Boeing logged negative order activity in June due to moving orders for 116 aircraft out of its backlog and into a special accounting bucket reserved for deals the company suspects may not actually close.
On the bright side, Boeing last month landed new orders for 14 jets, including for 11 777 Freighters, and delivered more aircraft than in any month this year, the company said on 9 July.
Exactly why Boeing shifted the 116 aircraft orders –which included deals for 114 737s and two 777s – from its backlog into the accounting bucket called ASC-606 remains unclear.
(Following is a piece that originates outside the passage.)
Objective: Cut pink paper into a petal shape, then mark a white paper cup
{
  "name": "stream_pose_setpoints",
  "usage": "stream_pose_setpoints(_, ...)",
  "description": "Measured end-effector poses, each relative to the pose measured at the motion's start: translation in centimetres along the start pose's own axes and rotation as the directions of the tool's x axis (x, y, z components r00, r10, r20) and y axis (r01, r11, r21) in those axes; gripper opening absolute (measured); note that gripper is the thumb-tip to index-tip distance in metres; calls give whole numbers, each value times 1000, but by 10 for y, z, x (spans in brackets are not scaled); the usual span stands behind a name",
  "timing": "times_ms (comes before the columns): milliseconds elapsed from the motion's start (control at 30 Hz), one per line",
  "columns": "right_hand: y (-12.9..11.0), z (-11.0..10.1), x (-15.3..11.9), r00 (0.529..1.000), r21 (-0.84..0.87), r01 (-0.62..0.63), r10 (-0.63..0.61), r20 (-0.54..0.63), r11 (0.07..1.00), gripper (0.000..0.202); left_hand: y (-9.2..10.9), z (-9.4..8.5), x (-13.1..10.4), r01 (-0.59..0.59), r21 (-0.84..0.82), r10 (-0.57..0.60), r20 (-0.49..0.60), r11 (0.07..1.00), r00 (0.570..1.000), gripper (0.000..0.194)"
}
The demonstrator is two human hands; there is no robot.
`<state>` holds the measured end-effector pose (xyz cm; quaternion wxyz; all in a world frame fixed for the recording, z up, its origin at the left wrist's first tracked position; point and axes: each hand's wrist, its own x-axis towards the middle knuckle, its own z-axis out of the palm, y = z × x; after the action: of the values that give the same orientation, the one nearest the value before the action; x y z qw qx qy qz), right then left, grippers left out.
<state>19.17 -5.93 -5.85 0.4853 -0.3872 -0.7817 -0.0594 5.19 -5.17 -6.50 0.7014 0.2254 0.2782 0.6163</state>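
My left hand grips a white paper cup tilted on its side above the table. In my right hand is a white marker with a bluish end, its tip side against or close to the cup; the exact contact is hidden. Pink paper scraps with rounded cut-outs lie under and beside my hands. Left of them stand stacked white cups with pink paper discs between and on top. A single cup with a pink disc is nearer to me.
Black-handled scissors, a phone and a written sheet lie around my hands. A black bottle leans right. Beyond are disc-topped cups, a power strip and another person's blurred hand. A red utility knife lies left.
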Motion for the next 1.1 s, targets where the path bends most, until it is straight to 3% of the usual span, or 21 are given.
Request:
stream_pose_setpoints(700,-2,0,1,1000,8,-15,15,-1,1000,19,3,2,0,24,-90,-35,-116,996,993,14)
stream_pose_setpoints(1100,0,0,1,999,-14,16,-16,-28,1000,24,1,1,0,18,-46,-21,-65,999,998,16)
However, Boeing typically places orders within the bucket when circumstances (such as a buyer’s financial condition or intention to cancel orders) make the deals less than iron clad. Boeing notes that orders within ASC-606 remain under firm contracts.
Boeing also last month lost two orders to cancellations, with Aerolineas Argentinas nixing a deal for one 737 Max and Air Europa cancelling an order for a single 787-9.
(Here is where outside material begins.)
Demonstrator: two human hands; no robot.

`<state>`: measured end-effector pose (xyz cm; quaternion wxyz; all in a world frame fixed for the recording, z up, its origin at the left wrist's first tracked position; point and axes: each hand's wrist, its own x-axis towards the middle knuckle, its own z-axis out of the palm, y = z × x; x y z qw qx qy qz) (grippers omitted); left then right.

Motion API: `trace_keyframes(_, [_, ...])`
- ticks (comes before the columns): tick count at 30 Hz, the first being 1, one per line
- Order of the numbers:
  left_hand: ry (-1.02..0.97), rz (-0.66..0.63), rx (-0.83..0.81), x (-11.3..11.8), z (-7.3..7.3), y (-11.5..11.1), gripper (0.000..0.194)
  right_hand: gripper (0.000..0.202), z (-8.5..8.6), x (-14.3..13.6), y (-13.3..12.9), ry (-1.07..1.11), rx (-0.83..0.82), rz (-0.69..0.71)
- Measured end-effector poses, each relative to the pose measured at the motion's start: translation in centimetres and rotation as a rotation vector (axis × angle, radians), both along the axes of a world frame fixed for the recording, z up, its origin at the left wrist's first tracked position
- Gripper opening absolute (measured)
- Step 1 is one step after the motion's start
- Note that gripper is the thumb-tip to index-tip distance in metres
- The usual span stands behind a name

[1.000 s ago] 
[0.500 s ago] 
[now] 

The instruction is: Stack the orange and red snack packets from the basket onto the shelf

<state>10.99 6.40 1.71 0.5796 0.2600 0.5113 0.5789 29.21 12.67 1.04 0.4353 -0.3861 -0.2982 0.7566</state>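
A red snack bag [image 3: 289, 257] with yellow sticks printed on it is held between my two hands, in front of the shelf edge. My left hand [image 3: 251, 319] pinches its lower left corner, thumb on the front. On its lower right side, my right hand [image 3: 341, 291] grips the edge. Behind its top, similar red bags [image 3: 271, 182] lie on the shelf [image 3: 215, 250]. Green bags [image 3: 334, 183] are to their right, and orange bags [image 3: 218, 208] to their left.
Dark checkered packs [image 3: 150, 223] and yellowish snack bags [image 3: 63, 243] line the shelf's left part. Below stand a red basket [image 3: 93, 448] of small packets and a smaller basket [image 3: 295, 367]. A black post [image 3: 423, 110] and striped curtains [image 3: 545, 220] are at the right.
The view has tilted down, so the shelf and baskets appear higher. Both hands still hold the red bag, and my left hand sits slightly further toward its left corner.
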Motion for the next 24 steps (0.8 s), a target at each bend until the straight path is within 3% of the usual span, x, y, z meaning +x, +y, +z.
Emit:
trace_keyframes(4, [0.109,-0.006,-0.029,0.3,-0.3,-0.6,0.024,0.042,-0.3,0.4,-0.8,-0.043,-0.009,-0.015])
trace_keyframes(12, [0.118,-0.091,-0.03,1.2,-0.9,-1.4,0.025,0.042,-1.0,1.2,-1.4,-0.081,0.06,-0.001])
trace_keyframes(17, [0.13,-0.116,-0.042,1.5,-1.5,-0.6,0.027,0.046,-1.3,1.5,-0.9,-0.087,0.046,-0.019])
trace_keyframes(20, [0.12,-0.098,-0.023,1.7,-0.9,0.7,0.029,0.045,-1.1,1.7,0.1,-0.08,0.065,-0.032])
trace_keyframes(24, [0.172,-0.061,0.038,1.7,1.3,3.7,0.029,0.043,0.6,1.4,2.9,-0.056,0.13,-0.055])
The 14 new orders Boeing landed last month included three 737 Max, among them one jet ordered by Alaska Airlines and two ordered by an unidentified customer.
The remaining 11 orders were all 777F deals: Turkish Airlines ordered four of the widebodies, an undisclosed customer ordered five and Boeing attributed two orders to its Internal Boeing Commercial Airplanes Customer Finance business, saying those jets will be placed with a customer that “will eventually purchase them”.
The orders cancellations and accounting adjustments in June left Boeing with -104 orders for the month, reversing recent gains and leaving it with only 26 net new orders for the year.
Boeing did, however, ramp deliveries last month, handing over 44 aircraft, up from 24 in May and more than in any month since December 2023.
The deliveries included one 737NG-based P-8 military surveillance jet delivered internally to Boeing Defense, Space & Security (BDS), and 34 737 Max delivered to 17 customers.
Boeing also delivered one 767-based KC-46 tanker to BDS, five 777Fs and three 787s, it says.
The company has been seeking to accelerate deliveries and production following a slowdown precipitated by the 5 January in-flight failure of a 737 Max 9’s door plug. Boeing responded to that event by slowing production and ramping up inspections.
The company ended June with 5,477 jets in its backlog, down from 5,625 one month prior. The backlog includes 4,173 737s, 95 767s, 493 777s and 716 787s.